Re: [R] dates in French format

From: Denis Chabot <chabotd_at_globetrotter.net>
Date: Thu, 31 Jan 2008 16:25:57 -0500

Hi all,

The crashes I reported earlier were cause by R 2.6.1 for Mac not liking the OS date setting "french canada", an issue that has been solved (by Simon Urbanek). The crashes did not occur when the OS was set to use normal french formats for dates. With that setting, the suggestions by Prof Ripley and Gabor all worked nicely.
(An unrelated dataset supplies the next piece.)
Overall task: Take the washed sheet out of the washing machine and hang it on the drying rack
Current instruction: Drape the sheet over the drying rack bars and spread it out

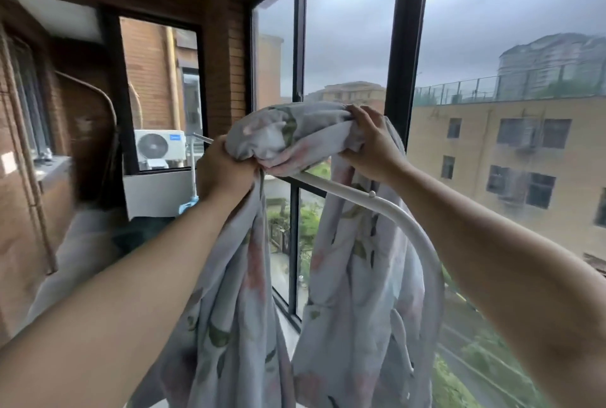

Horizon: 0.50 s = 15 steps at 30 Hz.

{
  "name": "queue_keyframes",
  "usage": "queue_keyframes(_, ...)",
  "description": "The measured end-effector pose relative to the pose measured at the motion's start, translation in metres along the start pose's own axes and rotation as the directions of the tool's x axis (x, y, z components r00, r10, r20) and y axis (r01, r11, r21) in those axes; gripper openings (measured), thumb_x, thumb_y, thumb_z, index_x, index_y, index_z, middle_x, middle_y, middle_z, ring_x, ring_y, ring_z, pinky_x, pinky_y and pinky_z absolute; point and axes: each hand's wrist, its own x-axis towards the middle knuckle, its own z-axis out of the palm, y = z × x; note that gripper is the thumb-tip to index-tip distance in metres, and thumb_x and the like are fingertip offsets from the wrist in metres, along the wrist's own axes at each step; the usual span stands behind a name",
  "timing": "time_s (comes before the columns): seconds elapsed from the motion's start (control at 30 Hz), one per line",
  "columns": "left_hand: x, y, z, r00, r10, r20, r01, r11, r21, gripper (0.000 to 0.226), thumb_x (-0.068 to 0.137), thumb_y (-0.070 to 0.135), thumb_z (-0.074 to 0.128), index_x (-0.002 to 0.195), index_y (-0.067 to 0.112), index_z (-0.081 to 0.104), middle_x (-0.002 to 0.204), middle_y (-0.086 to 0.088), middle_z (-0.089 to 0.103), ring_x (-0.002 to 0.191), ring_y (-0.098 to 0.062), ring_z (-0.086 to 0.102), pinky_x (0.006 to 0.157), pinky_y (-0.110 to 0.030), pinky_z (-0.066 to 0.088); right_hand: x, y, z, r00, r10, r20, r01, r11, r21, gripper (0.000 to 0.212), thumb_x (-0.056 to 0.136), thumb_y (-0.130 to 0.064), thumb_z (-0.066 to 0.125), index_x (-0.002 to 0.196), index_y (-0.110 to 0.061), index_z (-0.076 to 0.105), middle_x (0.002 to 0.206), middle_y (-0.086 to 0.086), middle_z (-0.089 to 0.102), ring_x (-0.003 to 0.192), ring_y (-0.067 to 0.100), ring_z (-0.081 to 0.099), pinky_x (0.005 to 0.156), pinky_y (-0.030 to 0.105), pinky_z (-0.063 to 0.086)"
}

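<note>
A pale grey sheet with a pink and green flower print is bunched over the white top bar of the drying rack. Two long folds hang down, one on each side of the bar. My left hand grips the bunched cloth at the bar, left of centre. My right hand grips the upper wad of the sheet, just above the bar. The rack's bar curves down at the right. The washing machine is out of view.
Tall black-framed windows stand right behind the rack. A brick wall and a smaller window with an air-conditioner unit outside are to the left. A white box sits below it. A blue clip hangs near the rack's far end.
</note>
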Motion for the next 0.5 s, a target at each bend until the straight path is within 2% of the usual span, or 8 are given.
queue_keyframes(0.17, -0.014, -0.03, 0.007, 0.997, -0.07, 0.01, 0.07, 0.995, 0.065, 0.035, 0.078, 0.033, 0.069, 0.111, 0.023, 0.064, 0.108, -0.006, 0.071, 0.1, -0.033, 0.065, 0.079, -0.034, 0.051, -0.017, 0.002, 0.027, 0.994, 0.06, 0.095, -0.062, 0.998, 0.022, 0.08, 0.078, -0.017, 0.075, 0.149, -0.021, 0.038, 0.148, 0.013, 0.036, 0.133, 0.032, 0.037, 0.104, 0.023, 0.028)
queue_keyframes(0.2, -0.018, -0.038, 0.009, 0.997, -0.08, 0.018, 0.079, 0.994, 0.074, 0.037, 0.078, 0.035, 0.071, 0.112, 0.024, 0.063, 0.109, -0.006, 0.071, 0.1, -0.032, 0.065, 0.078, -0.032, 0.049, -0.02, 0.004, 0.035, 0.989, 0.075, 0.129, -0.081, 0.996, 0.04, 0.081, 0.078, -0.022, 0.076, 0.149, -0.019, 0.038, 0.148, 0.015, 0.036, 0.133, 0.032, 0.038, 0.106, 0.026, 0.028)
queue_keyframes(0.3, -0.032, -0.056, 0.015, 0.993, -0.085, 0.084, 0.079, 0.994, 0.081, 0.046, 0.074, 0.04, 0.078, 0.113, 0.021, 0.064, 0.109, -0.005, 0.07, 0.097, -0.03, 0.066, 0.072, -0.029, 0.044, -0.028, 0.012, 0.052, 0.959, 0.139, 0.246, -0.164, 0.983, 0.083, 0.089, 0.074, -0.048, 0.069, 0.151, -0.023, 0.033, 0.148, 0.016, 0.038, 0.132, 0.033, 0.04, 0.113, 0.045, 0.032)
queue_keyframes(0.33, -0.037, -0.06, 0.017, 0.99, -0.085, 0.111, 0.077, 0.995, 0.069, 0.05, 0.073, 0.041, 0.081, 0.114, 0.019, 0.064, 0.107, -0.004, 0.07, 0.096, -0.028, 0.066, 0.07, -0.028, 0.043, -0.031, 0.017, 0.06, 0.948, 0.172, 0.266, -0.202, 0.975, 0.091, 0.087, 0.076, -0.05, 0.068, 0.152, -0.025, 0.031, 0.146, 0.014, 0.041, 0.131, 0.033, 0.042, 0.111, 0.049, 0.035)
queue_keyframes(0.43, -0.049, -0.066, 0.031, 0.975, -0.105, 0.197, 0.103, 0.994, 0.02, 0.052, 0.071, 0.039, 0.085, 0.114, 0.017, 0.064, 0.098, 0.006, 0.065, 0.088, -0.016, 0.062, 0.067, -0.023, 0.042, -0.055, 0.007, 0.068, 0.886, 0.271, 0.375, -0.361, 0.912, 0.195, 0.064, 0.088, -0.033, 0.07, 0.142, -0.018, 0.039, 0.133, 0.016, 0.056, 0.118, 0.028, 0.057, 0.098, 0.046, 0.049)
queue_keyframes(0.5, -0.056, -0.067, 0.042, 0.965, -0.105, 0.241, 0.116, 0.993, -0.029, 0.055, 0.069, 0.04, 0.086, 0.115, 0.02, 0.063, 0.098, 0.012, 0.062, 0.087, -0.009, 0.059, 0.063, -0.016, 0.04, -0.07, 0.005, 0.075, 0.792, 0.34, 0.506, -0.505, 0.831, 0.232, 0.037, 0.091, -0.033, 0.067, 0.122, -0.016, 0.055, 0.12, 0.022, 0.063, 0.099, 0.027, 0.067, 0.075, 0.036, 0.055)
Now that my dates are a chron object, I do have a new problem. The formatting of the dates on the x axis leaves to be desired. Instead of having day month and year, or at the very least day and month, I only get month and year so that many tick labels are identical. I also get a warning which puzzles me.

For instance:

 > start <- chron("12/01/2007")
 > other.dates <- seq(1,60,2)
 > Date <- start + other.dates
 > plot(1:length(Date)~Date)

6 ticks appear on the x axis. The first three are labeled "12/07" and the other three are labeled "01/08". I also get this:

Warning messages:
1: In v[[perm[1]]] : correspondance partielle de 'm' en 'month' 2: In v[[perm[2]]] : correspondance partielle de 'y' en 'year'

so there is only partial correspondance between "m" and "month" and between "y" and "year". Yet "Date" here is a proper chron object, so I fail to see why "correspondance" is only partial.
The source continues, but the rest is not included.